Code documentation: How much is too much?

2019-02-07 00:02发布

问题:

How much code documentation in your .NET source is too much?

Some background: I inherited a large codebase that I've talked about in some of the other questions I've posted here on SO. One of the "features" of this codebase is a God Class, a single static class with >3000 lines of code encompassing several dozen static methods. It's everything from Utilities.CalculateFYBasedOnMonth() to Utilities.GetSharePointUserInfo() to Utilities.IsUserIE6(). It's all good code that doesn't need to be rewritten, just refactored into an appropriate set of libraries. I have that planned out.

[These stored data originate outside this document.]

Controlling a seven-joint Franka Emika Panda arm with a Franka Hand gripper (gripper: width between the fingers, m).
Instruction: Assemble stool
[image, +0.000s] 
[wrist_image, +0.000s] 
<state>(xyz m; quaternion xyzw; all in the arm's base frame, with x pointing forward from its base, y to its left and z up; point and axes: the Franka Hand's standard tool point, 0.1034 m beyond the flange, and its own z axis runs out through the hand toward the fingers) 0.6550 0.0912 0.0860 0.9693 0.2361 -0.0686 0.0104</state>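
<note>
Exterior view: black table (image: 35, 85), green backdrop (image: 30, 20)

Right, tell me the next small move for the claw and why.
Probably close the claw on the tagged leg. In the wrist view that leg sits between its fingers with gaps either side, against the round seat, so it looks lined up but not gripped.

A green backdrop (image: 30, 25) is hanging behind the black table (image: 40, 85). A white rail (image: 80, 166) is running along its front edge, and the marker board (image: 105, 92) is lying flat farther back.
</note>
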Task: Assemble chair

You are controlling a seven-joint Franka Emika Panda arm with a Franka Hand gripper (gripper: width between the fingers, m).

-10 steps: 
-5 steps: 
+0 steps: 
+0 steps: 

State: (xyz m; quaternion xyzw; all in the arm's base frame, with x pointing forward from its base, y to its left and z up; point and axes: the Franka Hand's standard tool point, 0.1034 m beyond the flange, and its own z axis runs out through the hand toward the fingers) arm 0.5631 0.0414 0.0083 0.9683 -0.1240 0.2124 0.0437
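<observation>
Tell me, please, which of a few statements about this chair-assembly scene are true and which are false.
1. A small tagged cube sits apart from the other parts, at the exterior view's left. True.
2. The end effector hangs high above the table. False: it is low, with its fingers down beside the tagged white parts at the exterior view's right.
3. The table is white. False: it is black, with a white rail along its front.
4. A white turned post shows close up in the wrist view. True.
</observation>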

Since these methods are moving into a new business layer, and my role on this project is to prepare the system for maintenance by other developers, I'm thinking about solid code documentation. While these methods all have good inline comments, they don't all have good (or any) code doco in the form of XML comments. Using a combo of GhostDoc and Sandcastle (or Document X), I can create some pretty nice HTML documentation and post it to SharePoint, which would let developers understand more about what the code does without navigating through the code itself.

As the amount of documentation in the code increases, the more difficult it becomes to navigate the code. I'm beginning to wonder if the XML comments will make the code more difficult to maintain than, say, a simpler //comment would on each method.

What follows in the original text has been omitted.